Function of microdissected pancreatic islets cultured in a chemically defined medium. I. Insulin content and release.

Microdissected pancreatic islets from non-inbred ob/ob-mice were cultured for 6 or 7 days in serum-free tissue culture medium 199. The insulin content of the islets decreased 60% during culture in 17 mM or 28 mM glucose and about 70% in the presence of 3.3 mM or 5.6 mM glucose. At the end of a culture period in high glucose, the sum of the insulin in the islet plus that in the culture medium was almost twice as high as the insulin content of fresh islets, indicating an active insulin biosynthesis. The maximal insulin response to glucose after culture in 17 mM or 28 mM glucose was about 40% of that in fresh islets; after culture in 3.3 mM glucose it was 10%. Half-maximal stimulation was observed at a glucose concentration of 5 mM for islets cultured with high glucose as compared to 9 mM for fresh islets.

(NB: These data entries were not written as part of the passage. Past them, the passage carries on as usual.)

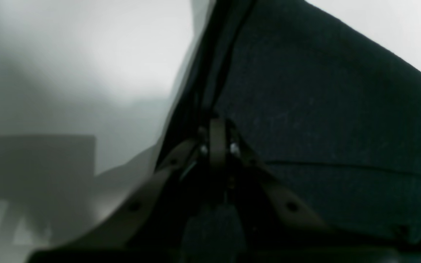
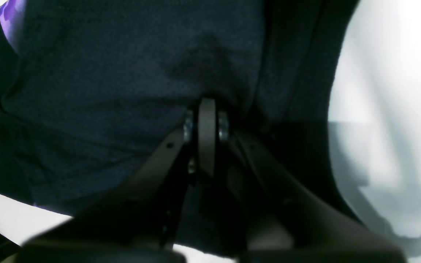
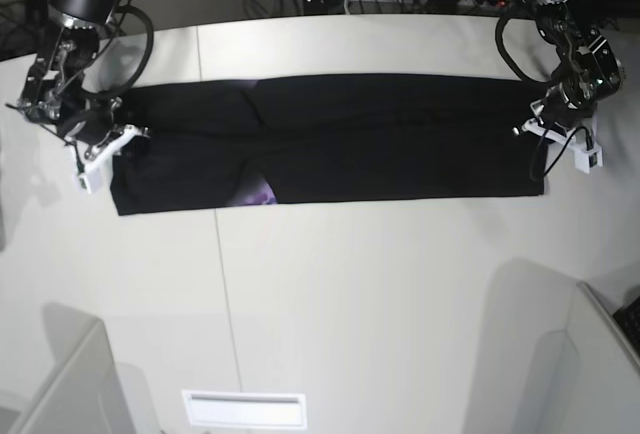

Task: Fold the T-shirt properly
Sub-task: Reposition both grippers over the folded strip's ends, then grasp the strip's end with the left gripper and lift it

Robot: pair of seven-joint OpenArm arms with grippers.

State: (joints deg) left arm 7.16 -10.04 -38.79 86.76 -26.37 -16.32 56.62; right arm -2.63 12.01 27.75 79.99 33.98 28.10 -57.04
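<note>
Both wrist views are dim and blurred, with soft grey shadows; the base view is evenly bright and sharp, the surface (image 3: 350, 294) pale.

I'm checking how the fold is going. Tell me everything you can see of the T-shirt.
The T-shirt is black, matte knit cloth, stretched into a long, narrow band across the far part of the white table. It looks already folded lengthwise, with layered edges and a crease near its middle. A small purple patch of print peeks out at its near edge. The right gripper is shut on one end, the left gripper on the other.
</note>
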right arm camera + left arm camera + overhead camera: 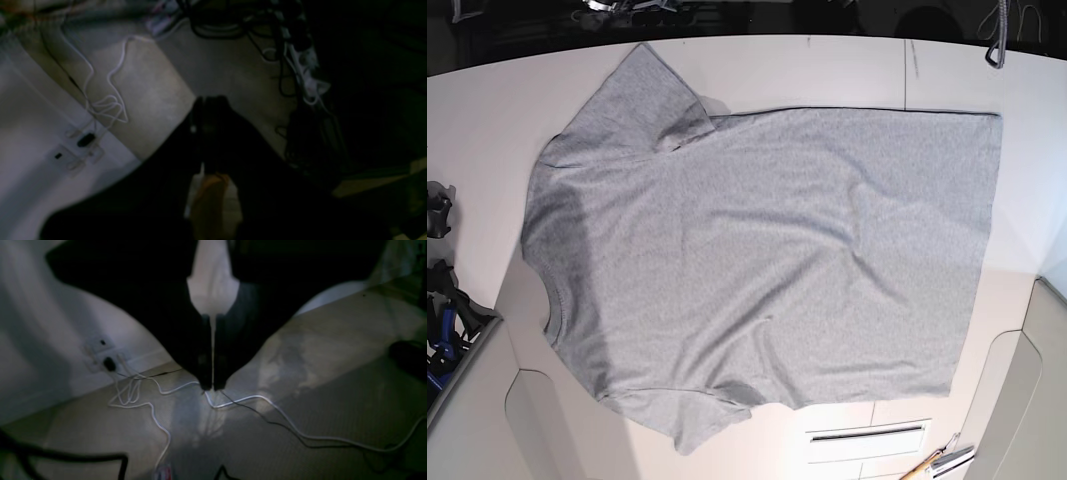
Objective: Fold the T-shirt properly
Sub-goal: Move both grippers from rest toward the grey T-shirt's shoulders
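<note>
T-shirt (777,240) lies spread on the white table (1032,110), plain grey side up, with shallow wrinkles through the body. Its long axis, collar (555,310) to hem (975,270), runs across the base view, from the right gripper's side to the left gripper's side. One sleeve (642,100) points to the top of that view; the other sleeve (702,420) is bunched at the bottom.

Left gripper (212,386) is closed on nothing visible, a thin slit showing between its fingers. Right gripper (210,98) is likewise closed, its tips together, with no cloth seen in them. Beyond the tips, both wrist views show floor and white cable (320,438), not the garment; neither gripper appears in the base view, so the exact offset from either to the cloth cannot be told.

By side, the left arm is judged nearer the hem and the right arm nearer the collar. Folding appears unstarted. The next move calls for each gripper to turn toward the table and open before reaching its own end; a shallow pinch could slip or drag wrinkles.
</note>
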`<state>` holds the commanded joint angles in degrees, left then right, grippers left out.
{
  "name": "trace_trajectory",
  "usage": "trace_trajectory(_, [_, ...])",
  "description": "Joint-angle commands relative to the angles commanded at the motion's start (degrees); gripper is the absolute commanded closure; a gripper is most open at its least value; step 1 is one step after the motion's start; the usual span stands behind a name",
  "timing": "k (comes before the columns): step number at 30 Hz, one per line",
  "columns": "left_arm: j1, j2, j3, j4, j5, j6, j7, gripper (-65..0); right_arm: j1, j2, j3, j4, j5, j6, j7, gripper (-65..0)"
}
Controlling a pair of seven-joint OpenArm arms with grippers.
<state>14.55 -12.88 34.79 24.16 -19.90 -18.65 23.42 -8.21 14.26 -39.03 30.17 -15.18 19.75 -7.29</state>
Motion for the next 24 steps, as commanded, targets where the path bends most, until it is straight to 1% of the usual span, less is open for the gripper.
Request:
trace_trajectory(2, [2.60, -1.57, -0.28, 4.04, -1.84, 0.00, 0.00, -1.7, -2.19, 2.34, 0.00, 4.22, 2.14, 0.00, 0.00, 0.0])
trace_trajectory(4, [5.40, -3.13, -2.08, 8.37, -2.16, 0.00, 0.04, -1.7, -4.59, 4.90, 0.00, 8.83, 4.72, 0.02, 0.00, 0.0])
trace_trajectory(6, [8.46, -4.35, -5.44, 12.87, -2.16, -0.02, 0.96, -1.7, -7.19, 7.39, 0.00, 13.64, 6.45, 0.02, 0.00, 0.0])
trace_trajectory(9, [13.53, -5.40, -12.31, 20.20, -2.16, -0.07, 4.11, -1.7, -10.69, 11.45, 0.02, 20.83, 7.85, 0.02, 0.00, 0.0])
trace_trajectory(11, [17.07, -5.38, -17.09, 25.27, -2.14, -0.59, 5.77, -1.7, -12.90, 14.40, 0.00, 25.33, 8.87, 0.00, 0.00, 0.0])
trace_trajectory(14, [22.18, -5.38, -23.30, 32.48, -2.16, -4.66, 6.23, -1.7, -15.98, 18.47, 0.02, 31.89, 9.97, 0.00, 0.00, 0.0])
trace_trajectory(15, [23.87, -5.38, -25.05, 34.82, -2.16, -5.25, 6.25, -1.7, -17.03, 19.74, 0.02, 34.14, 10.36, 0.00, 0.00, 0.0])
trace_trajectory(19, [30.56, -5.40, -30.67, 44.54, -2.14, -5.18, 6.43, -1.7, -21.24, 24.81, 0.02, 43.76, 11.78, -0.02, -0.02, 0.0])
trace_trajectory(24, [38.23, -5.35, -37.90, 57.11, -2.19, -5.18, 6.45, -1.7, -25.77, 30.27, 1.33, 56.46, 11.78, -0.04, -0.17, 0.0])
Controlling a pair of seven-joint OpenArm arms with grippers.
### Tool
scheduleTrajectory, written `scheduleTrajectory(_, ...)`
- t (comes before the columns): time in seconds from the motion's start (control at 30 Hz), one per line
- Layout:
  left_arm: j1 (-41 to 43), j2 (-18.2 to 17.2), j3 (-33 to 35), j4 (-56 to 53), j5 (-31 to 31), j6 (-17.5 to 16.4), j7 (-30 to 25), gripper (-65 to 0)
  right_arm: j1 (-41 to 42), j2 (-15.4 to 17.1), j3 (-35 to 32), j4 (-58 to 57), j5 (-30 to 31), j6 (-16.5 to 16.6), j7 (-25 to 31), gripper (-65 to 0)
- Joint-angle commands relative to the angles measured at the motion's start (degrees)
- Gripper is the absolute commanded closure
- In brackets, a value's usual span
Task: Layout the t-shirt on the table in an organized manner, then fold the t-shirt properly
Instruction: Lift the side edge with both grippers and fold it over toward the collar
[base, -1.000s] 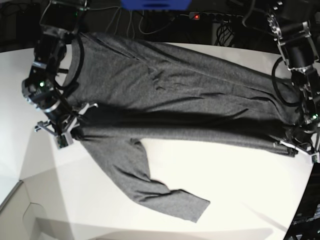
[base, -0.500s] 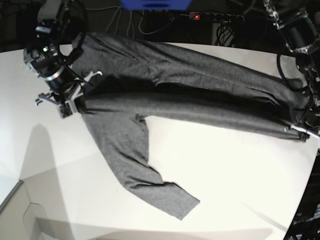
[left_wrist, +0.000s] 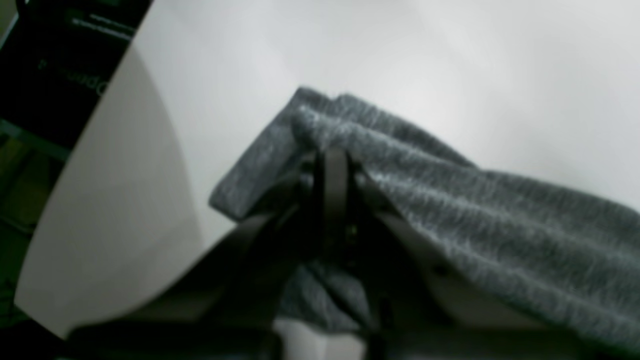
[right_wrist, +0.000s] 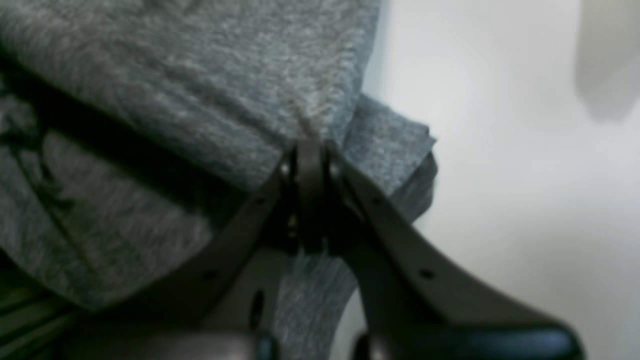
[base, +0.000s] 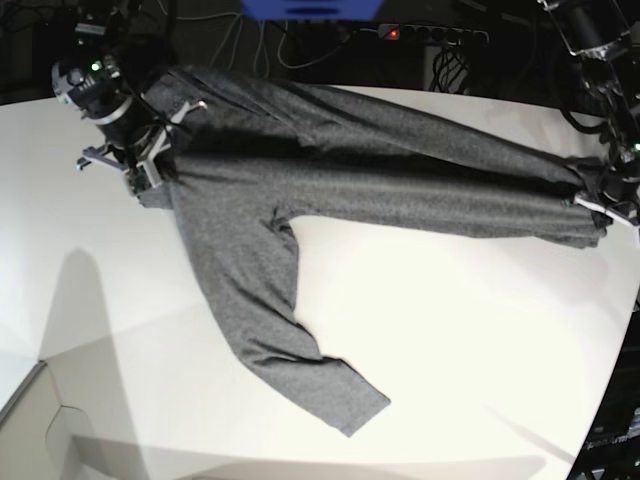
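The dark heather-grey t-shirt (base: 380, 180) is stretched in a band across the far half of the white table (base: 450, 330). One long sleeve (base: 270, 320) trails toward the near edge. My right gripper (base: 135, 170), at the left of the base view, is shut on the shirt's edge (right_wrist: 310, 125), fabric bunched over its fingers. At the right of that view my left gripper (base: 605, 205) is shut on the other end, a folded corner (left_wrist: 300, 120) pinched between its fingers (left_wrist: 334, 175) above the table's curved edge.
Behind the table lies a dark area with cables and a power strip showing a red light (base: 393, 33). A blue object (base: 310, 8) sits at the top centre. The table's curved edge (left_wrist: 85, 165) runs close beside my left gripper.
Both arms have carried the held ends toward the far side of the table. The shirt body has moved up with them and the loose sleeve has slid left and back.
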Motion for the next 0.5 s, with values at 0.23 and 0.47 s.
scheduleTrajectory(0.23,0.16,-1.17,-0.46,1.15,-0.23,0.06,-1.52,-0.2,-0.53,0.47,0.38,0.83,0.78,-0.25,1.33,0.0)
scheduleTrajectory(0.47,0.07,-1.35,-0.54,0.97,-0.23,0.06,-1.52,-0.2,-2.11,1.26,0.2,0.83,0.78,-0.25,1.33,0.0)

Like glucose, glibenclamide was a more effective insulin stimulator after culture with a high glucose concentration than with a low one. However, leucine-induced insulin release was not affected by the glucose concentration in the preceding culture medium. Whereas potentiation of glucose-stimulated release by arginine or dibutyryl-cAMP was independent of glucose concentration during the culture, theophylline released three times more insulin when the islets had been cultured with high glucose.